Part of how young adults develop consequential thinking is by observing patterns, and because that ability is in development, their minds are uncommonly attuned to seeking out those patterns so as to support their development. If A always causes B and X always causes Y, young adults can begin to understand causality and can begin to make decisions informed by consequences. That said, if in their experience, the link between their own unlawful behavior and incarceration appears arbitrary, it is immensely difficult for them to develop consequential thinking about unlawful behavior. Their personal experience of arbitrariness may be echoed in their neighborhoods: they may see someone who is known to have killed people walking free and someone else incarcerated for possessing a small amount of drugs.
At the same time, they may see what appears to be a causal link between a person’s race and their treatment by law enforcement. In a social context in which race appears to be a better predictor of a person’s fate than that same person’s actions, young adults are likely to develop a sense of consequential thinking that reflects their observed reality—one where they are powerless to change the factor that drives outcomes (their race) and where the factors in their hands (their actions) are comparably irrelevant. (In that sense, racial bias is not only inconsistent with, but also damaging to, adolescent development.)
A process that holds the causality of one’s actions at its center, as restorative justice does, can thus be transformative for a young adult. In restorative circles and conferences, facilitators ask a series of questions that link actions and impact: What happened? How did that impact you? What should the responsible person have to do as a result? The process is completely, methodically, intensely causal. As such, it is deeply resonant with and supportive of young adults’ capacity for consequential thinking.
In contrast, court processes can be particularly difficult for young adults to experience as meaningful. In court, everyone is present—judges, attorneys for both sides, even your parents—except the person you hurt. Yet young people are supposed to understand that the consequences they are facing are for hurting a particular person. It is difficult for them to experience a consequence imposed in the victim’s absence as being fundamentally about what was done to that victim, particularly since there is virtually nothing in the court that reflects the centrality of the victim to the outcome. Restorative justice, on the other hand, holds the victim central to the process in a way that makes his or her harm unequivocally clear to the person who caused it. It is hard to find a young adult who is moved by broken rules, but nearly all young adults are moved by people who are hurting. Processes that centralize people—rather than rules—are therefore better positioned to encourage a young person’s accountability and reckoning.
Young people often experience severe consequences for small infractions and no or minor consequences for serious infractions—or they experience the same consequence for vastly different actions (i.e., incarceration or school suspension of equal lengths for a petty theft and a serious assault). As adults, consequential thinking does not just mean we never take risks—or even that we never do things that are wrong. It means we have a sense of the seriousness of our actions that is linked to a proportionately serious outcome. We take many risks that come with small potential consequences (jay walking, littering, relying on a train to be on time, buying a lottery ticket) and fewer risks that come with large potential consequences (driving drunk, starting fights, embezzling, gambling large sums of money). Healthy, mature consequential thinking is deeply related not just to the fact of risk, but to the scale of it, and for young adults to mature into that ability, they must be met with consequences that are proportionate.

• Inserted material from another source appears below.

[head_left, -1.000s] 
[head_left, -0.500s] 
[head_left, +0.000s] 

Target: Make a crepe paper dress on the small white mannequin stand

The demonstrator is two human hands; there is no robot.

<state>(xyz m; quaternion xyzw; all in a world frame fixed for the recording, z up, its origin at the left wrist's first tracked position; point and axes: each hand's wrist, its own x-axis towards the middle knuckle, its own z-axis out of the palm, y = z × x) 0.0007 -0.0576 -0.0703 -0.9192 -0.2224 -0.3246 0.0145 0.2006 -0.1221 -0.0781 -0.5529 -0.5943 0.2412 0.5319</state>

Restorative justice is a profoundly proportionate process. Its consequences are not just about law, but also about ethics — that is, not just about what is allowed or disallowed, but what is right or wrong. A young person in a restorative process, for instance, might face a more significant consequence for stealing $20 from someone for whom that money was a significant loss rather than from someone for whom it was not. That is not arbitrary—quite the contrary. It is deeply meaningful, and rooted in the reality of human connection and the effects of a person’s choices. Facing the fact that our choices have consequences for others is a fundamental building block of both consequential thinking and empathy that can be transformational for a young person.
When a consequence is consistently applied, it means the same action brings the same consequence—for everyone, every time. That means a young adult who does the same thing on two different days will be met with the same response from everyone who has the power to impose consequences, and that the responses to their actions are the same as the responses to others who make the same choices. It is extraordinary how rare it is that all those standards are upheld, and extraordinary that young adults manage to develop consequential thinking even in the absence of such standards.
Young adults have an allergy to hypocrisy—and they should. Their brains need patterns to develop—they rely on them to grow into adults, so they react strongly when those patterns are not available. The consistency of a response, therefore, becomes a hallmark of good parenting, good schooling, a healthy community, and good young adult justice policy. Restorative justice is by no means the only process that can deliver such consistency, but when practiced well, it does exactly that.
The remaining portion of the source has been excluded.